Deactivation and oxidative regeneration of VTiSbSiOx catalyst for ammoxidation of 3-picoline to nicotinonitrile
Fresh and industrially spent VTiSbSiOx ammoxidation catalysts were used for nicotinonitrile manufacture from 3-picoline in various catalytic tests. The solid-state characterization of these materials was carried out using different techniques. Catalytic runs with spent samples showed a significant drop in catalytic activity in comparison to the fresh catalyst.
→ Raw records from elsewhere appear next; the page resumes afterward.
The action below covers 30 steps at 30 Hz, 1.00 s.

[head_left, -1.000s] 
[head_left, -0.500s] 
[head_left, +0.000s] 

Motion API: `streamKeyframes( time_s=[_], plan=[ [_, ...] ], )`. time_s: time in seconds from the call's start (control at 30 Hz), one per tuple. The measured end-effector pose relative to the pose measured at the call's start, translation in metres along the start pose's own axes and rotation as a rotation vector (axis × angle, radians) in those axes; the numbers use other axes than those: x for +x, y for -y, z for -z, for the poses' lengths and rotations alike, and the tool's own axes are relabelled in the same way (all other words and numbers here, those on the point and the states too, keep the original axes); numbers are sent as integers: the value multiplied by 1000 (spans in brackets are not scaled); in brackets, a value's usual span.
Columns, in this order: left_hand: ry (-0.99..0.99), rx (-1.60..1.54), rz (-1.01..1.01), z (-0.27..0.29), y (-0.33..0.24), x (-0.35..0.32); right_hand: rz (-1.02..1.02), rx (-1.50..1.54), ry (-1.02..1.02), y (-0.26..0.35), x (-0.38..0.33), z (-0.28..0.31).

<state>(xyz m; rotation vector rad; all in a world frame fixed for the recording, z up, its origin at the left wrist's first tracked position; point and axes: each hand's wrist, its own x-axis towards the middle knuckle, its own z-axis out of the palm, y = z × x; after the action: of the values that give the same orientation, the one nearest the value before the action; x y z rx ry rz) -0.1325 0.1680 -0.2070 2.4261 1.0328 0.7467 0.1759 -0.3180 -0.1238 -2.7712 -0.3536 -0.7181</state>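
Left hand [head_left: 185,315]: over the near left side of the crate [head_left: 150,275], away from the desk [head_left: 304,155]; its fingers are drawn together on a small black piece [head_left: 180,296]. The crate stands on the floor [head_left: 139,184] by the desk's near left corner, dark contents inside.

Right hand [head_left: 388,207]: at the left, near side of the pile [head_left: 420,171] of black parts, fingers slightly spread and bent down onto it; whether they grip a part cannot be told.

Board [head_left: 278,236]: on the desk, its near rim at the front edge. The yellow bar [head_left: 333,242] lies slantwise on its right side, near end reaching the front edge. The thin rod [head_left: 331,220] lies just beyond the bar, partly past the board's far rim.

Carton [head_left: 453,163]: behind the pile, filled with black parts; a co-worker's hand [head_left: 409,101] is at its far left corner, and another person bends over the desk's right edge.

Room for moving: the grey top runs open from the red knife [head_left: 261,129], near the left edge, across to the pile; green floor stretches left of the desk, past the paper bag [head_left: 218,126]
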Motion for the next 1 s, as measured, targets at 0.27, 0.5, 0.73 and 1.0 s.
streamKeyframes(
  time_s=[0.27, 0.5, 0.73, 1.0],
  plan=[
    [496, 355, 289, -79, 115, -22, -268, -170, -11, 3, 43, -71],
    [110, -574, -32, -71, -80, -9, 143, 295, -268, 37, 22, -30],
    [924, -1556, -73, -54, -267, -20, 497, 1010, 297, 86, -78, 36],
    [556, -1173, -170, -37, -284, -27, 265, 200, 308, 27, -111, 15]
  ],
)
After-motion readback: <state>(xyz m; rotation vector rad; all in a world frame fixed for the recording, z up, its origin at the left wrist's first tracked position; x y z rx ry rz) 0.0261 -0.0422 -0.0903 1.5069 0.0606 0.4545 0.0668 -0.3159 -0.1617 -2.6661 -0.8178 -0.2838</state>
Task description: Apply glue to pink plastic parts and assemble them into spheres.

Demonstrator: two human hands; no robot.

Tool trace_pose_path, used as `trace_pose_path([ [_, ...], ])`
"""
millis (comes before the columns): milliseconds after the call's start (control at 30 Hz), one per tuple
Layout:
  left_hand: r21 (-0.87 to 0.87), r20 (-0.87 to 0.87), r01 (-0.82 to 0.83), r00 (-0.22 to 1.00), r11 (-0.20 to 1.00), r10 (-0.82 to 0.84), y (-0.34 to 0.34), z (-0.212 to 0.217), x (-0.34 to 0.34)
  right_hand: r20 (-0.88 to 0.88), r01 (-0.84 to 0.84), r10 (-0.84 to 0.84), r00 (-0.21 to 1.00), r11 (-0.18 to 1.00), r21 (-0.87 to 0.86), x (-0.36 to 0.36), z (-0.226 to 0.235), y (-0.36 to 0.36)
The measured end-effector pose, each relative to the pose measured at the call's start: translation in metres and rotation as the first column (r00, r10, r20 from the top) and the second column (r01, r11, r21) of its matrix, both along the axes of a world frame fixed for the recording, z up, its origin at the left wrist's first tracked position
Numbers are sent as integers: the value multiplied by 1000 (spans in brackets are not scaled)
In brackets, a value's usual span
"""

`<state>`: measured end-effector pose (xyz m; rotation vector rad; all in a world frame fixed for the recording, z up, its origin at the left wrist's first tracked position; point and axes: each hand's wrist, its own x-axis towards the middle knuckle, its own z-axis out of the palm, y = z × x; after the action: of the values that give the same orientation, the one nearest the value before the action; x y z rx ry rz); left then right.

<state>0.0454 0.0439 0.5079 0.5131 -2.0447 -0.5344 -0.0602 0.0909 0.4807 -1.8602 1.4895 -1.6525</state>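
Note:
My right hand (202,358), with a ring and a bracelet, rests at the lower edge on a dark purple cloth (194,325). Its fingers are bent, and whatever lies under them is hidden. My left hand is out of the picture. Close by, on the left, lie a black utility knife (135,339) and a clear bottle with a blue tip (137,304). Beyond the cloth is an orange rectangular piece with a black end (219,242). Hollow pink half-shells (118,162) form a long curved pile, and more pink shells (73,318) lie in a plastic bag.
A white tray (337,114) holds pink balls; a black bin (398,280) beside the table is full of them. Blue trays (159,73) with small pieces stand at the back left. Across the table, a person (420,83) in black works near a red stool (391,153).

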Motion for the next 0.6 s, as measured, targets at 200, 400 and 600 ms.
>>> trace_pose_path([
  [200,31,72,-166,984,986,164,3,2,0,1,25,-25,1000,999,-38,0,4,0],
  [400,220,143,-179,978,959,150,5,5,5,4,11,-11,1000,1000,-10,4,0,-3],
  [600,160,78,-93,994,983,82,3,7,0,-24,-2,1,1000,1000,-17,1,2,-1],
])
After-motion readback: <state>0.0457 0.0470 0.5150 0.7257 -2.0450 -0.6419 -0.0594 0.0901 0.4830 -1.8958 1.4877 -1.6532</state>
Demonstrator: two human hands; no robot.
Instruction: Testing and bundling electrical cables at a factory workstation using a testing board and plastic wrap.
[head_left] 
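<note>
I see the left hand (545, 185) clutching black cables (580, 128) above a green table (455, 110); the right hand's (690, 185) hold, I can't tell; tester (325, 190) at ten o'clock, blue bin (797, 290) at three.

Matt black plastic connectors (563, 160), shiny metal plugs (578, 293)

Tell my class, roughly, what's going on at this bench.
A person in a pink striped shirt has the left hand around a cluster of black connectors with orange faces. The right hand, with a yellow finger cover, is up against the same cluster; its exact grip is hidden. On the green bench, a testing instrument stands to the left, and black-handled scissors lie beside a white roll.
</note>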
However, neither coke-containing deposits nor loss of catalyst components could be detected in the spent samples. X-ray diffraction, nitrogen adsorption, UV/VIS- and EPR-spectroscopy were applied to uncover structural alterations during industrial long-term use and to explore possible reasons for the observed deactivation behavior. Characterization by UV/VIS revealed a partial reduction of vanadium (V) and (IV) towards Vanadium(III). EPR showed structural changes leading to a more pronounced formation of antiferromagnetically interacting vanadium (IV) oxide clusters and, thus, to a loss in vanadium dispersion. A slight increase in crystallinity of the spent samples could be observed by XRD. All these effects collectively lead to the observed deactivation; however, the original activity can be restored by re-oxidation under airflow at 600 °C. By means of regeneration, reduced vanadium species (mainly V(III)) can be partly re-oxidized and the dispersion of the vanadium (IV) oxide clusters can be enhanced again as evidenced by EPR. Interestingly, the catalytic properties of regenerated samples are comparable to the fresh solid.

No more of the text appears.